Belfor crews could be on campuses for months
Troy Moon, Pensacola State College
Outside the Louis A. Ross Health and Sports Center on the Pensacola State College Pensacola campus, a handful of hard-hatted carpenters are constructing wooden floor segments for the gymnasium.
No, the parquet gym court floor doesn’t have to be replaced. In fact, the new floor will go over the old floor to help ensure it won’t have to be replaced. Because the gymnasium needs a new roof after Hurricane Sally, and the new floor – 4 feet higher than the gym floor ─ will be covered in plastic to catch any leaks during roof construction, which should begin next week.
“Those floors are expensive to replace,” said Diane Bracken, the College’s Director of Facilities. “So they’re building a floor on top of the floor with plastic across it and up the walls to collect any water, like a big swimming pool.”
That’s just one of the on-campus storm recovery projects being operated by Belfor Property Restoration, which is using the College’s Pensacola campus as its Northwest Florida Hurricane Sally headquarters. Belfor is using the parking lot in front of the Lou Ross Center as its base of operations and it is there where the Belfor Mobile Command Center is located, as well as numerous warehouse trailers holding everything from dehumidifiers and gas cans to large fans and even yard tools such as rakes and shovels.
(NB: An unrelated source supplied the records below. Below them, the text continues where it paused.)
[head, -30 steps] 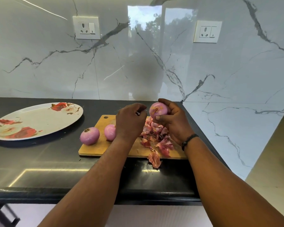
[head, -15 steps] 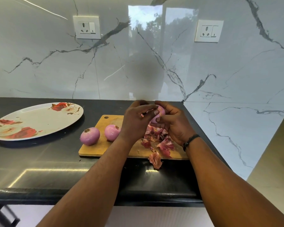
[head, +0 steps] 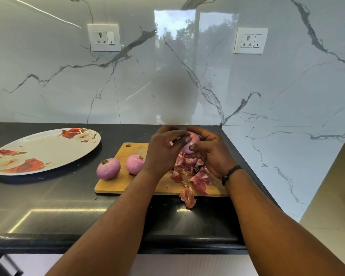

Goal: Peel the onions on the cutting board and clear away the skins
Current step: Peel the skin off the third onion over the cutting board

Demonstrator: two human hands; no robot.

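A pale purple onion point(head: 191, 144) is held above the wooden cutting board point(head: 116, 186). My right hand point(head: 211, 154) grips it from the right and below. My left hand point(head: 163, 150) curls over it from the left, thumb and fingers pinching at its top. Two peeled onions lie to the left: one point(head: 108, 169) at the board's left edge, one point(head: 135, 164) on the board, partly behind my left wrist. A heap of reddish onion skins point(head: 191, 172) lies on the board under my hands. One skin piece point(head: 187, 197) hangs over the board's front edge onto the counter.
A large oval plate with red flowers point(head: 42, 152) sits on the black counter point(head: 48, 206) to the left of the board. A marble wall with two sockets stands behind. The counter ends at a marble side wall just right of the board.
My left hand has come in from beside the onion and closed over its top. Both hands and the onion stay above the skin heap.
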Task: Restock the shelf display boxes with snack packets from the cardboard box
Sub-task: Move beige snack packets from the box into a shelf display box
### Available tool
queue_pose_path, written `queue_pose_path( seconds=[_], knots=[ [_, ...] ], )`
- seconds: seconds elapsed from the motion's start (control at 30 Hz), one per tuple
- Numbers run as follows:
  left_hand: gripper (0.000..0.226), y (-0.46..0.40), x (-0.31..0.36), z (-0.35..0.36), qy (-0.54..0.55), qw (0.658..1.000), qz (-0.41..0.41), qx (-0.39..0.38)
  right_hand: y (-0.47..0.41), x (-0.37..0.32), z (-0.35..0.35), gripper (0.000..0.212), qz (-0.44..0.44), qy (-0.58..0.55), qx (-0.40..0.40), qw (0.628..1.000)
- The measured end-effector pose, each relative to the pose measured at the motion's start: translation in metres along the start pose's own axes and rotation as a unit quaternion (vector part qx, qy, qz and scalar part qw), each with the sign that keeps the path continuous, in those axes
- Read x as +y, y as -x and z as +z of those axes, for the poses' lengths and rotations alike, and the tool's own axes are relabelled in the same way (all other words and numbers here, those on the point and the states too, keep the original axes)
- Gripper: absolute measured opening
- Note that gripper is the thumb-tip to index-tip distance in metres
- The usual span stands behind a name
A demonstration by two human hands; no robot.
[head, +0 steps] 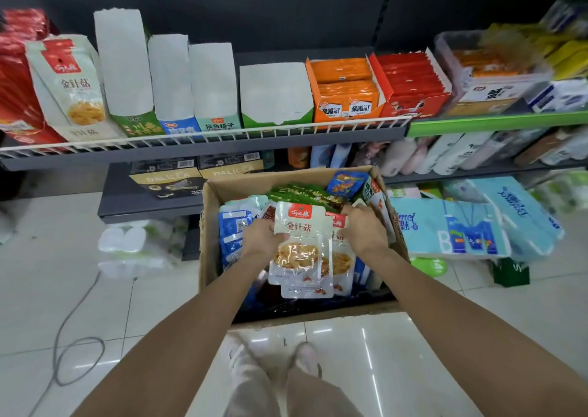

Belfor has about 110 employees and subcontractors working on all PSC properties, and about 400 total employees working on recovery projects across Northwest Florida.
Also on PSC campuses are workers and arborists from Cordwin Tree Service, a Central Florida company. The company has cut and cleared trees toppled by Hurricane Sandy, as well as damaged trees determined to be potential threats.
Bracken said the tree crews should be finished this week. But Belfor and its sub-contractors will be part of PSC’s landscape longer.
Both Bracken and Belfor Senior Project Manager Cody O’Connor said it could be three or four months before crews are finished with storm mitigation work, which includes repairing numerous roofs, taking out damaged drywall and installing new drywall and replacing ceiling tiles in buildings throughout the campuses and centers. For the Downtown Center that received heavy damage, the recovery work might take six months.
“We have teams here (Pensacola campus), at the Warrington and Milton campuses, and the Downtown Center,” said O’Connor, who is based out of Tampa. “We have people here from all across the country working hard every day.”
The parking lot in front of the gymnasium has been fenced off and is currently used only by Belfor. But people can still use the tennis courts, gym, pool, track and disc golf courses if they park elsewhere.
“The storm definitely took a toll,” Bracken said. “More so than you would have thought.”